China’s future, and that of the rest of the world, depends on the use it makes of its human resources. To judge from the educational attainments not just of members of the huge Chinese diaspora but also of the young inhabitants of major cities such as Shanghai, they are second to none. China’s backwardness, which persists in vast areas of the hinterland, is due entirely to the political decisions taken by a long succession of rulers starting with the Ming emperors who made the mistake of trying to keep foreign knowledge at bay, a policy that was continued by the equally dogmatic and xenophobic Maoists until, barely thirty odd years ago, president Deng Xiaoping, who had long been impressed by the extraordinary difference between the economic performance of the mainland under communist management and that of both British-ruled Hong Kong and nationalist Taiwan, decided it would be a good idea to keep hold of political power but to let capitalist entrepreneurs take care of much of the rest. So far, the resulting arrangement has worked very well, though sceptics insist that for China to do even better it will have to become a proper democracy in which people enjoy enough freedom to make full use of their talents.
Ironically, after the communists took over in 1949, North Americans of a nationalistic bent professed themselves appalled by what had happened, but had they succeeded in replacing Mao and company by a democratic administration, or even by an unpleasantly authoritarian rightwing dictatorship, they would have put an early end to what they called “the American century”. Had the Chinese economy developed as did Taiwan’s, within a couple of decades it would have boasted the world’s biggest gross national product, and then gone on from there, so that by now it would dwarf those of the West. With that in mind, the CIA and others interested in prolonging US supremacy would have been well-advised to do their best to keep the Chinese regime on the approved Marxist road. Instead, they did all they could to encourage their rival to adopt ways of doing things that would make it far more powerful.

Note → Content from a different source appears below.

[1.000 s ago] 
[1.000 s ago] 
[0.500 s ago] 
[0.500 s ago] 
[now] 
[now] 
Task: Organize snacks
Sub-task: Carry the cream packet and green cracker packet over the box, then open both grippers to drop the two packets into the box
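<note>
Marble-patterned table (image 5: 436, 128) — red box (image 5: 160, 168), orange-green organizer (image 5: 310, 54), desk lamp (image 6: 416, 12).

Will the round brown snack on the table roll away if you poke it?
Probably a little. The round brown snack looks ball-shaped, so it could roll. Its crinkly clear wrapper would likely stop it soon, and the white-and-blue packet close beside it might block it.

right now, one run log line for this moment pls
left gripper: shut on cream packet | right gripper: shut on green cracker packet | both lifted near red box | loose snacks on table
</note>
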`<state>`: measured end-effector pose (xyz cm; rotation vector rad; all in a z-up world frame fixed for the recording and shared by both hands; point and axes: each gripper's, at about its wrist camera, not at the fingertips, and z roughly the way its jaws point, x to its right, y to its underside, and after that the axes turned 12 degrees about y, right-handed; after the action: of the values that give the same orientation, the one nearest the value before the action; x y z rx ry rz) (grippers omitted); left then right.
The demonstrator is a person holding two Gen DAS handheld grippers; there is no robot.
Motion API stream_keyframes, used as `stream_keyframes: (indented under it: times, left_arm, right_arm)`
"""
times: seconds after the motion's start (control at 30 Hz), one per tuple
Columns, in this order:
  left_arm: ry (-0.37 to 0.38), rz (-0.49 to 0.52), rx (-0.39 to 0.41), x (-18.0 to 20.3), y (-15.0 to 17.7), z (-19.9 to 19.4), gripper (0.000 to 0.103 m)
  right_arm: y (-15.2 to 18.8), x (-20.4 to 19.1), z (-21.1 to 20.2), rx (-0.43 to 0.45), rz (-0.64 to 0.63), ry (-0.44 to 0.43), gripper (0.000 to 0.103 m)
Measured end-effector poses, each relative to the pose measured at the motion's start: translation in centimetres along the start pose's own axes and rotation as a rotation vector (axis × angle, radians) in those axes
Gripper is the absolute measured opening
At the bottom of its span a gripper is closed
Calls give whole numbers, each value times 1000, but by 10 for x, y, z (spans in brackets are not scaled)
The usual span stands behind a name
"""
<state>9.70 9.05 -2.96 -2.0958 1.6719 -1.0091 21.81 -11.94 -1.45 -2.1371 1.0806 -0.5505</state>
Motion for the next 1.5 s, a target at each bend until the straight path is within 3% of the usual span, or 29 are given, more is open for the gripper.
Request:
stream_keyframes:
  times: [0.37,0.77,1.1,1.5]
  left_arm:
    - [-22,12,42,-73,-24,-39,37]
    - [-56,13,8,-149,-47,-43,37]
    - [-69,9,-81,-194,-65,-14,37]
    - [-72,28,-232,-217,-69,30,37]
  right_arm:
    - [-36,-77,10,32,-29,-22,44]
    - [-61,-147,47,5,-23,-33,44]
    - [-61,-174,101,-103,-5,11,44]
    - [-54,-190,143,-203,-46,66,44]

China’s sudden re-emergence from an eclipse that lasted half a millennium presents all other countries with an unexpected challenge. If leaders in Latin America think that the Chinese will help them escape the rigours of market-driven capitalism they are in for a surprise. In China, many attribute the current problems of the US and Western Europe to excessive welfare spending: they think handouts are for parasites who deserve to go hungry. If, as is quite probable, one of them ends up as head of the IMF, that famously heartless organization would become far less willing to tolerate budgetary backsliding than it has been up to now. What is more, as China’s power increases, so too will its rulers’ ability to put financial and trade pressure on countries that resort to protectionist measures. They will do so with fewer qualms than North Americans or Europeans because, for a long time to come, many millions of Chinese will have to put up with working conditions that are every bit as bad as those confronted by the worst off in Latin America.